The Cortex-R4 processor includes an optional memory protection unit that can be configured with 8 or 12 regions, combining flexibility with area efficiency. If the MPU (memory protection unit) is omitted completely, this results in a fixed mapping of protection attributes. The minimum size of an MPU region is 32-bytes.

The Cortex-R4 processor makes use of the AMBA 3 AXI protocol for more efficient on-chip interconnects. The Cortex-R4 processor integrates a 64-bit master port as well as a 64-bit DMA port for direct access to the tightly coupled memories. The flexible tightly coupled memory interface with DMA support more than doubles the time for RAM accesses compared with ARM9E family processors. There is support for error detection on RAMs for improved reliability and the enhanced MPU with 8 or 12 regions provides a finer granularity for stack checking. The flexible configuration options for caches, tightly coupled memories, MPU, and debug can save up to 40K gates.
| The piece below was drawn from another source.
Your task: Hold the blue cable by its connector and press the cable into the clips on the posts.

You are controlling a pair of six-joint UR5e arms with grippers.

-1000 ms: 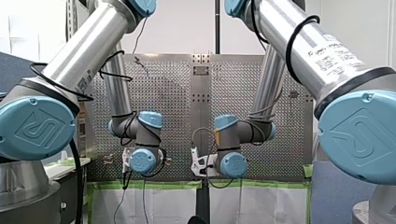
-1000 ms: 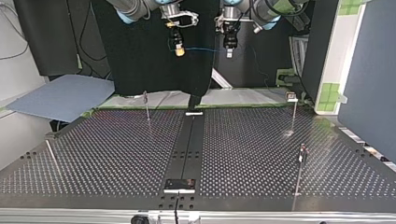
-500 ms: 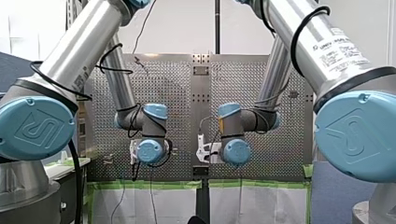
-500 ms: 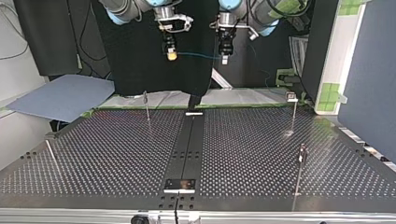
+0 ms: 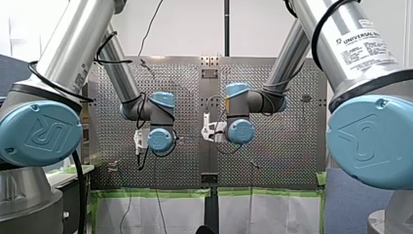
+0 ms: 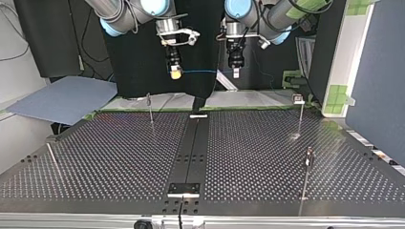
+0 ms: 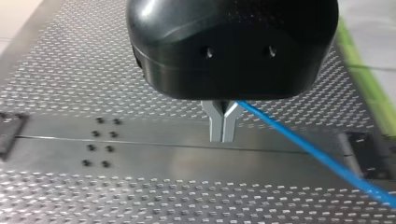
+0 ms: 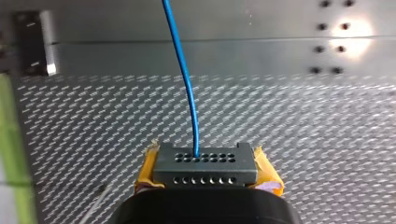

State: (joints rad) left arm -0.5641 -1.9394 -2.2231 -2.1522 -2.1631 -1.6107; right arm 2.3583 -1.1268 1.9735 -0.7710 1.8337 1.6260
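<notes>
**Front view.** Both arms reach out over the perforated counter [image 5: 272, 87] with their wrists level and near each other. The blue cable [image 5: 191, 138] shows as a thin line between them. The wrists hide both hands here.

**Top view.** My right hand [image 6: 175, 73] and my left hand [image 6: 235, 71] point downward, well above the counter. The cable runs nearly level between them. A post [image 6: 150, 106] stands below and well apart from the cable, and no part of the cable lies in a clip [image 6: 298, 98]. The step in hand appears to be carrying the stretched cable toward the posts. The next move likely calls for lowering both hands together so that the span meets a clip squarely and stays taut.

**Left wrist view.** The metal fingers [image 7: 223, 125] are closed tip to tip. The cable leaves from between them and slants away over the counter, so the hand appears to pinch the cable.

**Right wrist view.** The yellow pads [image 8: 268, 173] are closed on the black connector [image 8: 205, 164]. The cable rises out of one of the connector's holes.
</notes>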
The prefetch unit and branch prediction deliver more performance at the same clock frequency, providing a branch accuracy of more than 90% for typical C code. A synthesis-time option is available to generate a redundant copy of the processor logic that enables error detection in safety-critical systems, such as ABS. This is a specialized feature that enables the implementation of two processors plus relevant checking logic.